- Date: 8–14 May
- Category: ATP Challenger Tour
- Surface: Clay
- Location: Prague, Czech Republic

Champions

Singles
- Jakub Menšík

Doubles
- Dan Added / Albano Olivetti
- ← 2022 · Sparta Prague Open Challenger · 2024 →

= 2023 Sparta Prague Open =

The 2023 Sparta Prague Open was a professional tennis tournament played on clay courts. It was part of the 2023 ATP Challenger Tour.

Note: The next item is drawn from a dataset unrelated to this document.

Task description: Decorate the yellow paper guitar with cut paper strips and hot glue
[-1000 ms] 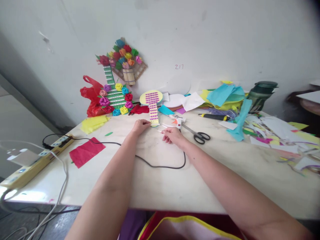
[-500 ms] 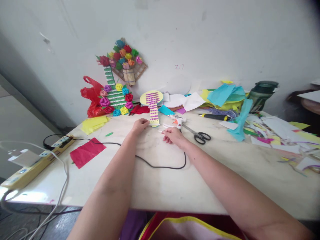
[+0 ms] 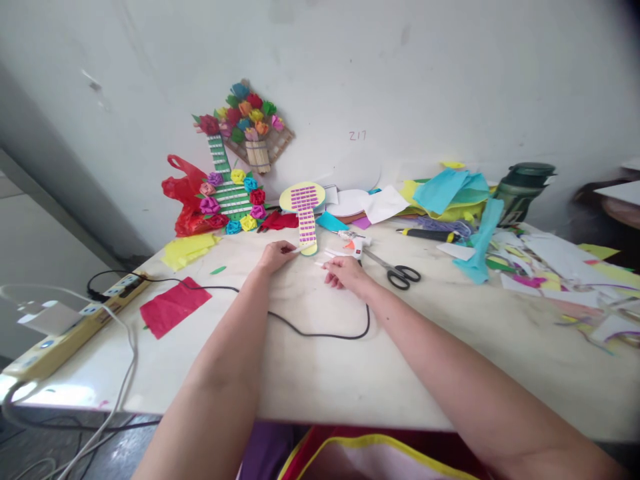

It took place in Prague, Czech Republic between 8 and 14 May 2023.

== Singles main-draw entrants ==
=== Seeds ===

| Country | Player | Rank^{1} | Seed |
|---|---|---|---|
| MDA | Radu Albot | 103 | 1 |
| SUI | Dominic Stricker | 129 | 2 |
| SVK | Norbert Gombos | 134 | 3 |
| SVK | Lukáš Klein | 143 | 4 |
| FRA | Enzo Couacaud | 153 | 5 |
| GER | Dominik Koepfer | 158 | 6 |
| BIH | Damir Džumhur | 186 | 7 |
| TPE | Tseng Chun-hsin | 193 | 8 |

- ^{1} Rankings as of 24 April 2023.

=== Other entrants ===
The following players received wildcards into the singles main draw:
- CZE Jakub Menšík
- CZE Jiří Veselý
- CZE Michael Vrbenský

The following players received entry into the singles main draw as alternates:
- BIH Nerman Fatić
- ITA Federico Gaio
- ESP Alejandro Moro Cañas
- POL Kacper Żuk

The following players received entry from the qualifying draw:
- ARG Guido Andreozzi
- POR Gastão Elias
- GBR Billy Harris
- GER Rudolf Molleker
- ESP Daniel Rincón
- AUS Akira Santillan

The following player received entry as a lucky loser:
- UKR Vitaliy Sachko

== Champions ==
=== Singles ===

- CZE Jakub Menšík def. GER Dominik Koepfer 6–4, 6–3.

=== Doubles ===

- FRA Dan Added / FRA Albano Olivetti def. LAT Miķelis Lībietis / USA Hunter Reese 6–4, 6–3.